A boy whose face I decorated with flowers and hearts. The kind of boy I would have jumped off a rusty bridge with. Even if he left me in a pond floating with tires. Which he sort of did in a metaphorical way, didn’t he?
I shake my head. If I talk, I’ll cry. I’ll cry so hard I might not be able to end it.
My eyes water. I wind my
elbow around my face. I suck in my cries, and my throat burns from it. I can’t hold in the tears though. It’s physically impossible. When tears are ready to explode, you just have to get out of the way. I heave into my elbow and it comes out like hiccups.
“Ali, what’s going on?” Her voice is low now, concerned. I can’t even see her because I’m hiding in the crook of my arm.
“I don’t know why I’m crying.” And that’s the truth. I don’t know. This shouldn’t be such a big deal. Maybe a weird deal. But not a traumatic deal.
“Really, everything’s fine,” I say. “I’m just shaken up and dying from heartbreak like Ophelia, that’s all.” I smile. Everything’s fine. Everything’s fine. If I keep saying it, it’ll eventually be true, won’t it?
She asks me to lie back on the table because she’s going to do the swab and that’s it and I do, but I tighten my knees together and pull the paper gown over my thighs. She’s wearing little glasses now and glides her chair over to my feet. She places my feet in the stirrups and tells me she’s going to open my legs. I feel the silliest and weirdest I’ve felt in a long time.
Dr. Diaz’s hands separate my legs. Gently. She’s very gentle. She tells me when she’s going to touch me. I stare up at the turquoise parrot mobile that spins in a perfect circle above my head.
I close my eyes and get dizzy with all these weird images of people bending over and lifting their legs like they do in the Kama Sutra and Sean Nessel unzipping his jeans.

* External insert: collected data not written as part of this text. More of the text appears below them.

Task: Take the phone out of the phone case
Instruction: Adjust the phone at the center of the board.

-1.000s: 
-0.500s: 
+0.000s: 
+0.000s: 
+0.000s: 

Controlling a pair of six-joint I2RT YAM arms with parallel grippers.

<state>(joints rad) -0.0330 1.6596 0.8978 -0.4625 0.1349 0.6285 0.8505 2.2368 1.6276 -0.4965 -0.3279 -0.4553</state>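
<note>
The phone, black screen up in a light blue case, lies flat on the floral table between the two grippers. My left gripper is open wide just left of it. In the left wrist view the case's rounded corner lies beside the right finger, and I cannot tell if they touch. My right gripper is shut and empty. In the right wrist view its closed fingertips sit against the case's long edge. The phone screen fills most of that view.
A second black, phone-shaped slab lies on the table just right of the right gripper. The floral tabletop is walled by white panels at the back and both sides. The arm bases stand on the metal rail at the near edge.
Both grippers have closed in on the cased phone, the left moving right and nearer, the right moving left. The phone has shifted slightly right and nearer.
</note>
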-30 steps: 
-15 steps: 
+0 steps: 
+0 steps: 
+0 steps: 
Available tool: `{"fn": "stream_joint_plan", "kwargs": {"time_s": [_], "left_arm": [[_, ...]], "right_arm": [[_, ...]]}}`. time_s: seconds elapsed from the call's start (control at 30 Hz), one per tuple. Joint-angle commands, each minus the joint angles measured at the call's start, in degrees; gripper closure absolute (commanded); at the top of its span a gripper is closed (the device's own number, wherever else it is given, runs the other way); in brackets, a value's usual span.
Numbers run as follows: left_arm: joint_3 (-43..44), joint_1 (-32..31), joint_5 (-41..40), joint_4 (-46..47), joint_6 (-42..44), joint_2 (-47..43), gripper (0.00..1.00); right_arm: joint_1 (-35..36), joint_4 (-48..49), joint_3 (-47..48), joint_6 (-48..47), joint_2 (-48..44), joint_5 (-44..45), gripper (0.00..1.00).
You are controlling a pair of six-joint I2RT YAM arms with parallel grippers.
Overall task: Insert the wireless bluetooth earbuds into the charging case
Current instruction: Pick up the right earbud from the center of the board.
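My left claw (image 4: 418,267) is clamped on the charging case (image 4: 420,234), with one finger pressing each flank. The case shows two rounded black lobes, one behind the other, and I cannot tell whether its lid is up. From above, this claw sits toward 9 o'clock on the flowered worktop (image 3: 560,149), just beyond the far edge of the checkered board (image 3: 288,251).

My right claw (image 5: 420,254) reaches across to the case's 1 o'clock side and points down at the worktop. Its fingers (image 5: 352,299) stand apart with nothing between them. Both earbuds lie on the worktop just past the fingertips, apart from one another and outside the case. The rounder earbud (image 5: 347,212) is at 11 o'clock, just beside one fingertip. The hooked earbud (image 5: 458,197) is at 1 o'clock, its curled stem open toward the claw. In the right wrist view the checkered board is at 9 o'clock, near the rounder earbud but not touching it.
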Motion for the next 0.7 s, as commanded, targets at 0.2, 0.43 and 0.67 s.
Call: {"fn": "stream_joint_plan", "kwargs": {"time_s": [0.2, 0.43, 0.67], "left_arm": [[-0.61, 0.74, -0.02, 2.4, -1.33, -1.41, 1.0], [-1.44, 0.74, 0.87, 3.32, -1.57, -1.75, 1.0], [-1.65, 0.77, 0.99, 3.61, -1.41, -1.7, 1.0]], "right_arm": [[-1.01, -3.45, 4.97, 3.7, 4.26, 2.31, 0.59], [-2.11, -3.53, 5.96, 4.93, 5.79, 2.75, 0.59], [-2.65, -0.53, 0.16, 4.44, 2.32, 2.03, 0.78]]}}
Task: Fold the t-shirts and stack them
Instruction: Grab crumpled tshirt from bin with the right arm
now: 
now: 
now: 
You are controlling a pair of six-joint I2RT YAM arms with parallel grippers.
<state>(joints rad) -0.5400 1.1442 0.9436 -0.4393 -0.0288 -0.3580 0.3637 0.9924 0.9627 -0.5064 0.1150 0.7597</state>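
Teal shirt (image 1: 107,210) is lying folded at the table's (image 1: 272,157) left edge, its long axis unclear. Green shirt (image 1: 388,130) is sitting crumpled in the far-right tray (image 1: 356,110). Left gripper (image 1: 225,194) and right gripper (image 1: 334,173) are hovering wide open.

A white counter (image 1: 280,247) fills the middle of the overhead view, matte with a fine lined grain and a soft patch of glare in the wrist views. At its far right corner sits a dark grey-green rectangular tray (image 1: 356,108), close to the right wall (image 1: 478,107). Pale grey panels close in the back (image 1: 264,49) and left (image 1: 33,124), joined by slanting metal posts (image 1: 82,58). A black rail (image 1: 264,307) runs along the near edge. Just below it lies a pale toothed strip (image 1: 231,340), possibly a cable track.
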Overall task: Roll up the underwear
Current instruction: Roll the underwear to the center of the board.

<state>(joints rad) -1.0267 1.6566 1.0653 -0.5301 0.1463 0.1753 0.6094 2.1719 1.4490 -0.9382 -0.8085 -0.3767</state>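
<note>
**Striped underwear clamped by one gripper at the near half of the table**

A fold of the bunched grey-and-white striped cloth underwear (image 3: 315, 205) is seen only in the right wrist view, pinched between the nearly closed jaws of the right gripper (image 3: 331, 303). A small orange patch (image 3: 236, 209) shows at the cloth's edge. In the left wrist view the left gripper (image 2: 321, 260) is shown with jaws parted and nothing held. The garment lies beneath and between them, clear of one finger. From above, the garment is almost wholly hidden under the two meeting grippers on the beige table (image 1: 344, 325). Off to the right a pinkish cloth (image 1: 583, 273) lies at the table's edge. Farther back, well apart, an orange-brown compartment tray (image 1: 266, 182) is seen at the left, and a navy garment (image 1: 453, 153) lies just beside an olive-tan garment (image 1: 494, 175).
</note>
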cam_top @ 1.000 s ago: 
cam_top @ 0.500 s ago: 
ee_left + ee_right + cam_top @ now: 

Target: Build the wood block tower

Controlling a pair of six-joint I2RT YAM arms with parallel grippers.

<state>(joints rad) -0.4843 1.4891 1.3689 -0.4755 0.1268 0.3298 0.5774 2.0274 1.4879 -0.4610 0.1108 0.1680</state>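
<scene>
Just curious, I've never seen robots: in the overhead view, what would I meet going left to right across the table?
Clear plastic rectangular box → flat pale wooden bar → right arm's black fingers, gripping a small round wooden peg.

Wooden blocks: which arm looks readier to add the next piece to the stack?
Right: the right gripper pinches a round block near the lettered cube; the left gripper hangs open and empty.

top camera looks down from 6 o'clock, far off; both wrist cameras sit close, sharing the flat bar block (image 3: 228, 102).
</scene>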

It’s possible that I’m a fake. That I duped Sean Nessel into thinking I was experienced. That I was complicit in what happened to me. That I was ready to drink vodka and go upstairs. That I was ready to take my clothes off. Maybe it’s my fault.
“Okay, all done,” she says, and closes my knees together, then hands two thin tubes to the medical assistant, who walks out of the room with them. Dr. Diaz covers my thighs with the paper gown and helps lift me so I’m sitting up.
“Sometimes you think you can love someone, but then they show their true selves,” she says. And I nod, her voice going in and out, mwa-mwa-mwa, like the absent grown-ups in Charlie Brown. “You’re entitled to the same confidentiality protections as an adult. Anything you tell me stays in this room, okay?”